**Directions:** Find the string "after" in the data, and copy out each line that has it.

** Opening Data section block **

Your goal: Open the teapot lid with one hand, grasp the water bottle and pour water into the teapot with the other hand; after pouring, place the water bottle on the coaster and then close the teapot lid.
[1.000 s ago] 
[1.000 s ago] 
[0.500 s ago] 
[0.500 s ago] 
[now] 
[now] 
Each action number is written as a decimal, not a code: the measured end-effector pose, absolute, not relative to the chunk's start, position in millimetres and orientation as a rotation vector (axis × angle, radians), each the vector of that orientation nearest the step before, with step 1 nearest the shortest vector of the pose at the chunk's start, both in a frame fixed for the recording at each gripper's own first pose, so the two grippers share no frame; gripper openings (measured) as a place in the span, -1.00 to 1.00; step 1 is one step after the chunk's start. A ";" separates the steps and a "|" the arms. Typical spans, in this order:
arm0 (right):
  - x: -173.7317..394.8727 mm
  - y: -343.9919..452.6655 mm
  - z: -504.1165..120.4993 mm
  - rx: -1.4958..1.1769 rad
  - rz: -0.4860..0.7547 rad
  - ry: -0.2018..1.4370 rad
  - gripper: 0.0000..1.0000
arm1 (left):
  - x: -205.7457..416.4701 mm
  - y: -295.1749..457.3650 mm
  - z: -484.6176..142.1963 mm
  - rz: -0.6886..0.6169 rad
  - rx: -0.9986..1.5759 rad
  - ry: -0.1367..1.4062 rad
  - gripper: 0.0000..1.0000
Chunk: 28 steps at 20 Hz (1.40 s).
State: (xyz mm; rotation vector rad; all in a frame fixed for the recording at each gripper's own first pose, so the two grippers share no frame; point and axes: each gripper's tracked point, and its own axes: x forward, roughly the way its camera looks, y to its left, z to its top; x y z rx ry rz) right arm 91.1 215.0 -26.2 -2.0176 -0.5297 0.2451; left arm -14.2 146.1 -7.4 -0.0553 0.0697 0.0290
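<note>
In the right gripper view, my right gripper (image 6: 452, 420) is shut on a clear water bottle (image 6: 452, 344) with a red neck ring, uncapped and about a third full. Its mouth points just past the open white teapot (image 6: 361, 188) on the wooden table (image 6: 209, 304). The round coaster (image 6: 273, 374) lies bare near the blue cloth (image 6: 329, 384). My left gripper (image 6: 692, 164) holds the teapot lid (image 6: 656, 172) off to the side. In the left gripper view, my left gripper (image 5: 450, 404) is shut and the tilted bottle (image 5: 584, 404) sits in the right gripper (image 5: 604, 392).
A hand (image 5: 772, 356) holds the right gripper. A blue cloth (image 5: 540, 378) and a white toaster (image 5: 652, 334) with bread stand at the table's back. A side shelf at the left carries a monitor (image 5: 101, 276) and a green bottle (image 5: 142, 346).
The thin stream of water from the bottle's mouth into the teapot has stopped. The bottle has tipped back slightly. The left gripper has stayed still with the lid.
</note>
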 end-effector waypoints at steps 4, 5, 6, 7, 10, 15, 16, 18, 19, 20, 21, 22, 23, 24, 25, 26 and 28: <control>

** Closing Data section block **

**Exercise answer:**
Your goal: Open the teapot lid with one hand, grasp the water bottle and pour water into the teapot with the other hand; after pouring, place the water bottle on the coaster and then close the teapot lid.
Each action number is written as a decimal, not a code: the measured end-effector pose, absolute, not relative to the chunk's start, position in millimetres and orientation as a rotation vector (axis × angle, radians), each the vector of that orientation nearest the step before, with step 1 nearest the shortest vector of the pose at the chunk's start, both in a frame fixed for the recording at each gripper's own first pose, so the two grippers share no frame; gripper openings (measured) as a place in the span, -1.00 to 1.00; step 1 is one step after the chunk's start. A ";" separates the steps and a "|" the arms. Typical spans, in this order:

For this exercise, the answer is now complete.